Abstract
This paper shows that active-inference-based, flexible, adaptive goal-directed behavior can be generated by utilizing temporal gradients in a recurrent neural network (RNN). The RNN learns a dynamical sensorimotor forward model of a partially observable environment. It then uses this model to execute goal-directed policy inference online. The internal neural activities encode the predictive state of the controlled entity. The active inference process projects these activities into the future via the RNN’s recurrences, following a tentative sequence of motor commands. This sequence is adapted by back-projecting error between the forward-projected hypothetical states and the desired goal states onto the motor commands. As an example, we show that a trained RNN model can be used to precisely control a multi-copter-like system. Moreover, we show that the RNN can plan hundreds of time steps ahead, unfolding non-linear imaginary paths around obstacles.
Access provided by CONRICYT-eBooks.

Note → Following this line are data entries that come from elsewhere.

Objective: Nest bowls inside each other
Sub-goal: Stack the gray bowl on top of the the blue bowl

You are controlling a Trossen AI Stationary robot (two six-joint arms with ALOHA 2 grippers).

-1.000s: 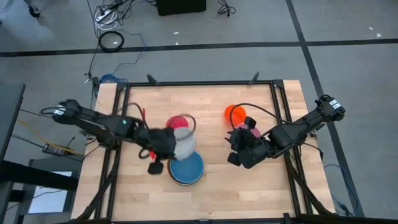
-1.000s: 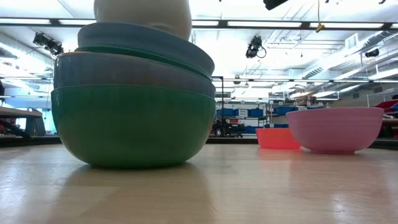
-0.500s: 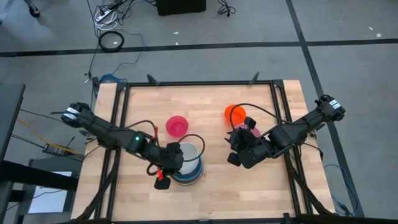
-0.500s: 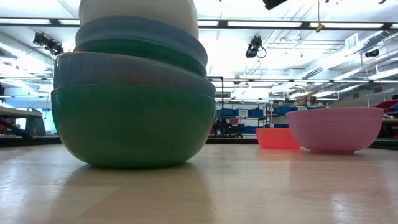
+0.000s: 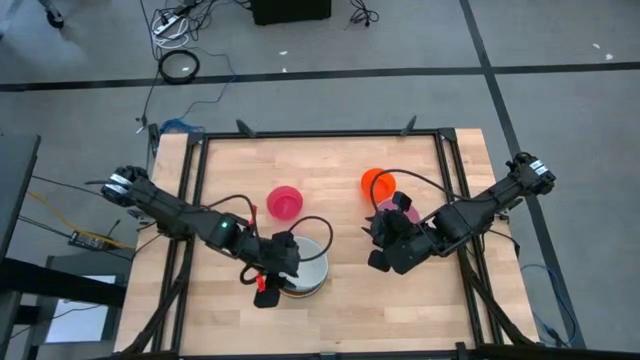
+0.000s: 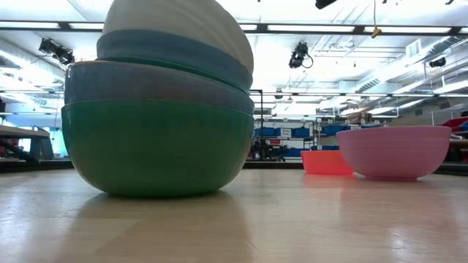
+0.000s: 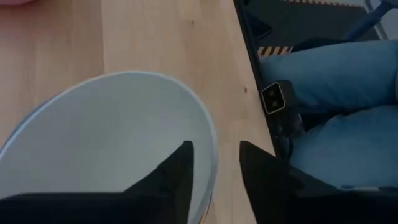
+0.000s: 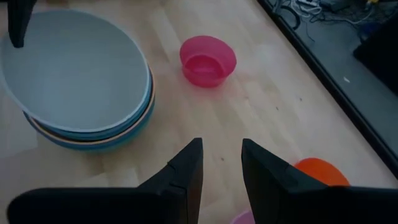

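Bright lab lights behind the counter (image 5: 340, 160) — white bowl (image 7: 112, 143) sits atop the stack (image 6: 157, 131), left gripper (image 7: 214, 168) fingers parted astride its rim, letting go; right gripper (image 8: 221, 165) hovers apart, half-open, empty.

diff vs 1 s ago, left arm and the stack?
The left end effector brought the white bowl down from beside the stack into its top, where it sits tilted. Its fingers now straddle the bowl's rim with a gap, apparently letting go. Unchanged: the right end effector hovering over the table, the pink bowl, the orange bowl.
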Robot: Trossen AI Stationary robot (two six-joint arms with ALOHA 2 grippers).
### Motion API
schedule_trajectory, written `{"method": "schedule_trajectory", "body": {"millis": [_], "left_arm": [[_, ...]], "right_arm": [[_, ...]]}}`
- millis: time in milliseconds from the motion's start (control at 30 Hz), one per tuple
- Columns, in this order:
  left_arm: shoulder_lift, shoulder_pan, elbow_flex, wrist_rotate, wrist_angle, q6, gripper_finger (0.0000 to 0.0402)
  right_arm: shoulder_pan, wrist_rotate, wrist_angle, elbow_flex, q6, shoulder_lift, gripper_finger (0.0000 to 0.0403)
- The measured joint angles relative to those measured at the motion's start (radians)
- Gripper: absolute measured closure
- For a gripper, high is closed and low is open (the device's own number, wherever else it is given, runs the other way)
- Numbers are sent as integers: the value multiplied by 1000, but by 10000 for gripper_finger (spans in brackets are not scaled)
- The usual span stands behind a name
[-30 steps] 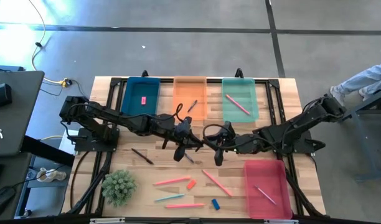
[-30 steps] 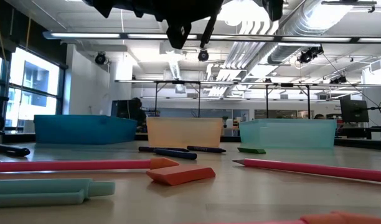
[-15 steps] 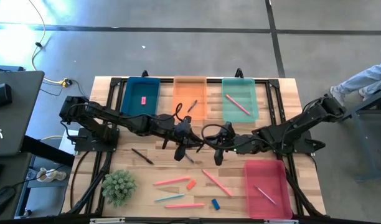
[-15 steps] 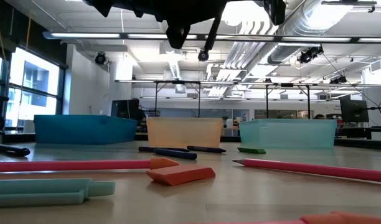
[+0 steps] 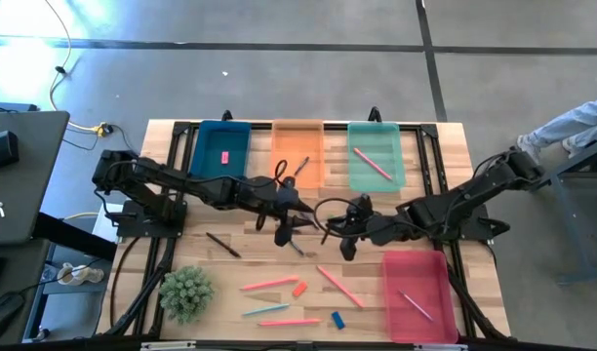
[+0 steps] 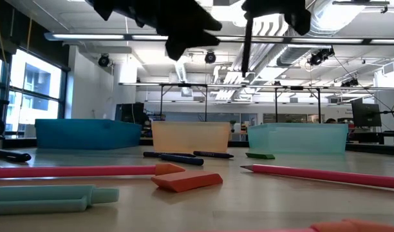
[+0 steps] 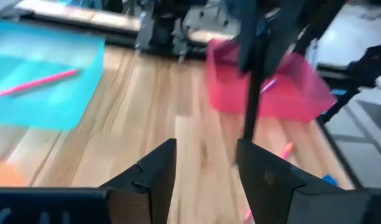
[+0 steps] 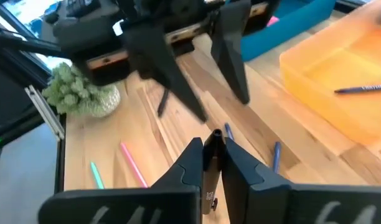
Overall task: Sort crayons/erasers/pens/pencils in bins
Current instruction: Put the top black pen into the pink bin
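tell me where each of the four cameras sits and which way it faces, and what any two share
High view: above the table, looking straight down; both arms meet mid-table, left gripper, right gripper.
Low view: table height, facing the bins; arms overhead, a dark stick hanging.
Left wrist view: behind its open fingers, facing the red-pink bin.
Right wrist view: behind its shut fingers, facing the orange bin.
Shared: high and right wrist views both show the potted plant.
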Motion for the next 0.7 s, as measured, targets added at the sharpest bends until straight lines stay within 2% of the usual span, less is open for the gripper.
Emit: {"method": "schedule_trajectory", "body": {"millis": [300, 700], "left_arm": [[-44, 44, -1, -1, -136, 0, 247], [-76, 91, 1, -1, -211, -4, 247]], "right_arm": [[66, -5, -201, 0, 125, -101, 392], [151, -200, -459, 0, 314, -264, 391]]}}
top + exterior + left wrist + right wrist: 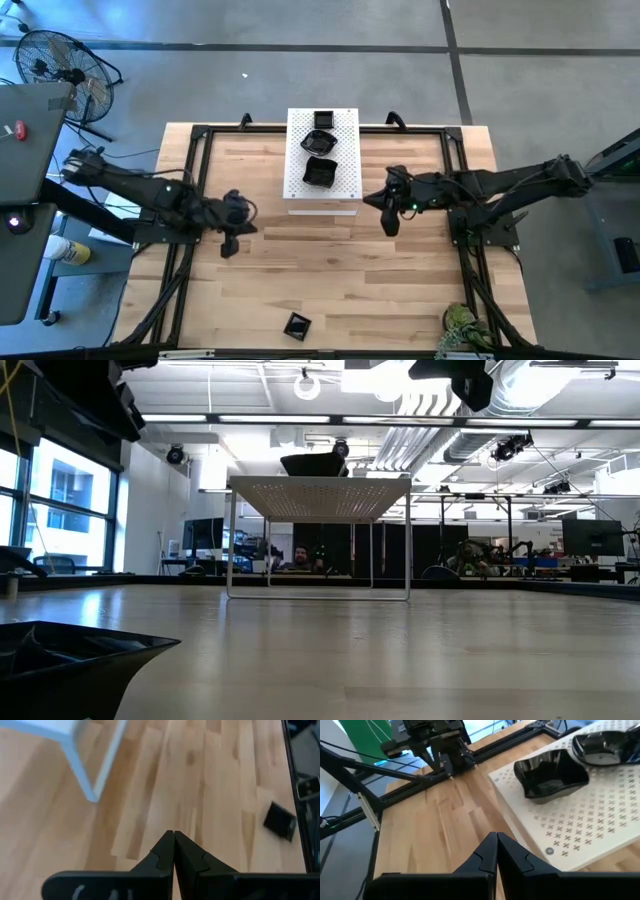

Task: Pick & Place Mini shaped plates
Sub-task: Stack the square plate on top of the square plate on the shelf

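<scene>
Three black plates (320,171) sit on the white board (345,180); one plate (296,325) waits near the table's front edge; both the left claw (229,243) and right claw (389,224) are shut tight and empty; reaching while shut could knock that plate off.

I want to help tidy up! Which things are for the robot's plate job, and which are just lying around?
For the job:
- three black plates on the white board
- one black plate at the table's near edge
- left hand and right hand, both shut, empty

Just lying around:
- fan
- plant
</scene>
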Tool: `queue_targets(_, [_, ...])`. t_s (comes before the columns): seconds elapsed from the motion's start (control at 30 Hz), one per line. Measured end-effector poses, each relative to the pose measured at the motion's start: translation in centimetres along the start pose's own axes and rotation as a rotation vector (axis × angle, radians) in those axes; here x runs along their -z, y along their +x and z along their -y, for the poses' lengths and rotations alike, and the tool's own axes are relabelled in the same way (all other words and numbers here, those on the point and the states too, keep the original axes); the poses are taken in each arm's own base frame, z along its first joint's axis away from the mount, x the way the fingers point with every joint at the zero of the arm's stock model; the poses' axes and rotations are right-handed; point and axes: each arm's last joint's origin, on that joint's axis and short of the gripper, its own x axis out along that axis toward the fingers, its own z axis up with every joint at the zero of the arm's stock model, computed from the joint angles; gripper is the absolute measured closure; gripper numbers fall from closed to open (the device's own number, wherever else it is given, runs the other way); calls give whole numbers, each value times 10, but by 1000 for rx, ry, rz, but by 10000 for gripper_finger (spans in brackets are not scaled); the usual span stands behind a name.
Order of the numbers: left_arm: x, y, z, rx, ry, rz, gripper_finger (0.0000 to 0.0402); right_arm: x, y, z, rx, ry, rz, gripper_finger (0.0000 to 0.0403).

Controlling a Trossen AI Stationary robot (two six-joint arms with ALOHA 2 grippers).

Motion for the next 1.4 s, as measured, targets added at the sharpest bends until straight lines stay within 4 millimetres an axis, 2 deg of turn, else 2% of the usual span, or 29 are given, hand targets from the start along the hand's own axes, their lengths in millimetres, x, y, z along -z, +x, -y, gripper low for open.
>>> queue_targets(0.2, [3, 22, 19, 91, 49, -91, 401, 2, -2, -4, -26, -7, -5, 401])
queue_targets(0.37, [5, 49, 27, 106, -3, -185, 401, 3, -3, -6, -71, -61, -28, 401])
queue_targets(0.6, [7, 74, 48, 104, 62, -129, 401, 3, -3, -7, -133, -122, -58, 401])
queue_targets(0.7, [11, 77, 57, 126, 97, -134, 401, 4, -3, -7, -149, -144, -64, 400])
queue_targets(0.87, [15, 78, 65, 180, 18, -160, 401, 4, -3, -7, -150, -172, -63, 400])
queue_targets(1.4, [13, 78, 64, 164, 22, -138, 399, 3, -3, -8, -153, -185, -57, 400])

Download conference paper PDF
Similar content being viewed by others
Keywords
- Recurrent neural networks
- Long short-term memory
- Neurorobotics
- Robot control
- Active inference
- Goal-directed behavior
1 Introduction
Recently, it was shown that recurrent neural forward models can be used to compute the inverse kinematics of many-joint robot arms [12]. LSTM-like RNNs [6, 10] were trained to estimate end-effector poses based on specified arm configurations. back-propagation through time (BPTT) was used to iteratively optimize a goal-oriented inverse mapping, that underwrites the goal-directed movement of the robot arm; essentially enacting the unfolding goal-directed optimization process. In this paper we extend this mechanism into a dynamic scenario, planning control trajectories dynamically through time.
In the motor control literature, direct inverse models [7] learn direct mappings from goal states to actions, which works only when the typically redundant inverse mappings are convex. Multiple forward-inverse models [15] as well as constraint Jacobians have been proposed for inverse redundancy resolution. However, the results are always direct mappings from desired states to motor control commands, precluding online adaptations. Models that encode redundancies and resolve them on the fly are related to human motor control [1], but the requisite population-encoded spaces do not scale up to larger control spaces.
We show that dynamic active-inference-based processes, which are corollaries of the free-energy-based inference principle [3, 5], implemented within RNNs, can generate suitable control commands when trajectory redundancies need to be resolved on the fly and even when more complex trajectories need to be found. The RNN learns a recurrent forward model, developing internal predictive encodings that reflect unobservable but inferable system dynamics. The resulting online active inference process projects neural activities into the future via the network recurrences, following a tentative sequence of motor commands. This sequence is adapted by back-projecting the error between the hypothetical and desired (goal-like) future system states onto anticipated motor commands, effectively inferring on the fly an action sequence that leads to the goal. Thus, the mechanism solves a sequential policy optimization problem. In exemplary multi-copter-like simulations, we show that the approach can not only control dynamical systems with high precision, but even infer longer-term action sequences to circumnavigate obstacles.
2 Recurrent Anticipatory Neural Control Model
The RNN model consists of two main processing components. First, training the forward model, that is, learning a neural approximation of the dynamical system of interest. Second, inferring dynamic action sequences in order to generate adaptive goal-directed behavior in a continuous, dynamic control scenario.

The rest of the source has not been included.